Exercise requirements -> Filter the listing below, keeping every line that holds "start".

Data excerpt ->
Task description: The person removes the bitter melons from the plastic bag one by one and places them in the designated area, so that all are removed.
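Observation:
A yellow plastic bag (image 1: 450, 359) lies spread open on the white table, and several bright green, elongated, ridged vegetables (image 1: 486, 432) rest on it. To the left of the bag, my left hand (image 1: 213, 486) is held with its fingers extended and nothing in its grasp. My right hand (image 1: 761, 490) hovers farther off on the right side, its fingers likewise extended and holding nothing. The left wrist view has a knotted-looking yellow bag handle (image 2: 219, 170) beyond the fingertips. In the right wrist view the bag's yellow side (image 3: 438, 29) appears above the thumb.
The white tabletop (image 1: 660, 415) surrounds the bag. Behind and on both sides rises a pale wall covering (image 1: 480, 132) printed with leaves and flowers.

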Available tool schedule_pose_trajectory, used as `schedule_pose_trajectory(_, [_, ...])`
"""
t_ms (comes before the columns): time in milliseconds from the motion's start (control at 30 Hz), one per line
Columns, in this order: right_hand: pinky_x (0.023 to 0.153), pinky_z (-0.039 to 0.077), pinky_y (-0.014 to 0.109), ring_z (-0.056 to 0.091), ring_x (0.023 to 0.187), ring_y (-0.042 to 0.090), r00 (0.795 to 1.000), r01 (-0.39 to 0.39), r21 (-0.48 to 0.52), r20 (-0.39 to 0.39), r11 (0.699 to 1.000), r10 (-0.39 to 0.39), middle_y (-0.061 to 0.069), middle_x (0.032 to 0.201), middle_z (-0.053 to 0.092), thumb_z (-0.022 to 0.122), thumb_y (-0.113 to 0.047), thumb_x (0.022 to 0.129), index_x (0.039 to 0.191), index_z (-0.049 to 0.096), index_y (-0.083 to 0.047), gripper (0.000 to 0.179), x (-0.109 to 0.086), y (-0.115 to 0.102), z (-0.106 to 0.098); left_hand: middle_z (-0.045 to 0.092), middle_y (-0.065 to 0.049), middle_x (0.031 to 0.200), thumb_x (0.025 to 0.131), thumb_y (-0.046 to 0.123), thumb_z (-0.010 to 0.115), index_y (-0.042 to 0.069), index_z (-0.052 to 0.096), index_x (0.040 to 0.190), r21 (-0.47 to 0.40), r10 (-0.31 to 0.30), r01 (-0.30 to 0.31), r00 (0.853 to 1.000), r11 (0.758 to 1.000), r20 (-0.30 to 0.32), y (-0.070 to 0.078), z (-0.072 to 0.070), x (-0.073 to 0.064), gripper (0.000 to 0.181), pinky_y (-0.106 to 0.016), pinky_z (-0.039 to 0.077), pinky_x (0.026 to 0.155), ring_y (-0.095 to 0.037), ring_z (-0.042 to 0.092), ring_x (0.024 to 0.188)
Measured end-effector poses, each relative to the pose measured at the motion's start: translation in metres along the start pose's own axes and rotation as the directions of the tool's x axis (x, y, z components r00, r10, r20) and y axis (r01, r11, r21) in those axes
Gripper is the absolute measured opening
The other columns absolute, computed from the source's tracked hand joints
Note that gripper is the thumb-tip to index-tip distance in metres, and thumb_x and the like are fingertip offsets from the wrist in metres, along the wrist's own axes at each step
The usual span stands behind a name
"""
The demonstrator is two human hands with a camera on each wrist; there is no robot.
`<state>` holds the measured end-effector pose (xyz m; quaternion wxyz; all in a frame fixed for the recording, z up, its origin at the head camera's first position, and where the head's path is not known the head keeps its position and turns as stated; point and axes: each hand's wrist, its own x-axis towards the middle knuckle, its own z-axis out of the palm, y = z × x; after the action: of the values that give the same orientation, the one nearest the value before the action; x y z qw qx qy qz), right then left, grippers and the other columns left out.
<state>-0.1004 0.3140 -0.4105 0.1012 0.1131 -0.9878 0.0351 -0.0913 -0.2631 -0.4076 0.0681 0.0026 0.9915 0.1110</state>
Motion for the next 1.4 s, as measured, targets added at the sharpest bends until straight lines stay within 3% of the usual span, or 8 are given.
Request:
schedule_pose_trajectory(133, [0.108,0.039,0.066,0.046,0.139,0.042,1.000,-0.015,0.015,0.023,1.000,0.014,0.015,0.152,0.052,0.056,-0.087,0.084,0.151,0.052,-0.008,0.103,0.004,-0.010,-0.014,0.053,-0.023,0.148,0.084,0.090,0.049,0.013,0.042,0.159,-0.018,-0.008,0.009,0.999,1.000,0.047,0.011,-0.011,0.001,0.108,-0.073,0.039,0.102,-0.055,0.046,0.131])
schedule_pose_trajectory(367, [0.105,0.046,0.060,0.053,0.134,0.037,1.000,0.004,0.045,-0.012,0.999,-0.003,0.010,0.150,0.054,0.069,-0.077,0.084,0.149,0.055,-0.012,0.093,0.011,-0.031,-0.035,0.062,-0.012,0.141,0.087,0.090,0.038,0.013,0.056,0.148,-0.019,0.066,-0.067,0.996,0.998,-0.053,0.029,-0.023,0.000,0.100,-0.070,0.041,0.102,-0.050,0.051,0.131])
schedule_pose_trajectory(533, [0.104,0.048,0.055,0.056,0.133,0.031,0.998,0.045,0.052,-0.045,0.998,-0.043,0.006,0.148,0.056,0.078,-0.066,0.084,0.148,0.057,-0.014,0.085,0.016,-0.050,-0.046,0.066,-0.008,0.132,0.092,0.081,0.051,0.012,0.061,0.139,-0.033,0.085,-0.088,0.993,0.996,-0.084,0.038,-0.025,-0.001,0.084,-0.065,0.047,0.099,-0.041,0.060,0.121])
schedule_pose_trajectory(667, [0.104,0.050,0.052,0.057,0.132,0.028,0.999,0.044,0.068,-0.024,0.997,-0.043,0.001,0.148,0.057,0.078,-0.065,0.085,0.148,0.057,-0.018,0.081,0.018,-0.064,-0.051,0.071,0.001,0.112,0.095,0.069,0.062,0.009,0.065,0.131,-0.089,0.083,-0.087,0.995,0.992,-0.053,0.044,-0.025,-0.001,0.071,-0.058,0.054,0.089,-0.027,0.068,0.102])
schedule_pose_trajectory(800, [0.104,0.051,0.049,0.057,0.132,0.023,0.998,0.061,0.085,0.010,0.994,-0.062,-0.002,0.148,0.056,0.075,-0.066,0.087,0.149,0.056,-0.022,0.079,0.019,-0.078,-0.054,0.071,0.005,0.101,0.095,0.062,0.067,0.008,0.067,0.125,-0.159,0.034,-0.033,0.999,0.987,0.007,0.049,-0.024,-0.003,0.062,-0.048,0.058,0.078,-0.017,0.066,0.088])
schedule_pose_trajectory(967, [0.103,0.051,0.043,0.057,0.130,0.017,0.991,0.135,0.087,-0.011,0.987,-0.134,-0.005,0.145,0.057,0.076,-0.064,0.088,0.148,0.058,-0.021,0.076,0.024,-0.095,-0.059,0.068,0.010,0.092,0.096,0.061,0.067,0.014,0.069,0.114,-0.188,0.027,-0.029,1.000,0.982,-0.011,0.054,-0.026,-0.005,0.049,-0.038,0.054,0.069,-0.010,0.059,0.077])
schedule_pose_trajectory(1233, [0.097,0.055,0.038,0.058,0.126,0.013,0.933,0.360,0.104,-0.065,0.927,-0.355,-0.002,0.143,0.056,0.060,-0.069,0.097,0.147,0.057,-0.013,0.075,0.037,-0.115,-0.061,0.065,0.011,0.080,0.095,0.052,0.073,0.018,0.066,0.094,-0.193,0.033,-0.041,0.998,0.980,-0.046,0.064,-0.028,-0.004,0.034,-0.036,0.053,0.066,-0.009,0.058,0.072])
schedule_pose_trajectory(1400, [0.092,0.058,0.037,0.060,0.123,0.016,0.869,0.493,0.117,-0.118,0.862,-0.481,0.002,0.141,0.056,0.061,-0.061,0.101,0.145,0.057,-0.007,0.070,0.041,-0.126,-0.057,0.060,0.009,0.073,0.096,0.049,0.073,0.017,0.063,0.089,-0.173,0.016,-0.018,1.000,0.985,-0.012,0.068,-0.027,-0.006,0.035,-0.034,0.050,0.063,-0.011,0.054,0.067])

Result of the exercise ->
t_ms (comes before the columns): time in milliseconds from the motion's start (control at 30 Hz), one per line
Measured end-effector poses, each relative to the pose measured at the motion's start: translation in metres along the start pose's own axes and rotation as the directions of the tool's x axis (x, y, z components r00, r10, r20) and y axis (r01, r11, r21) in those axes

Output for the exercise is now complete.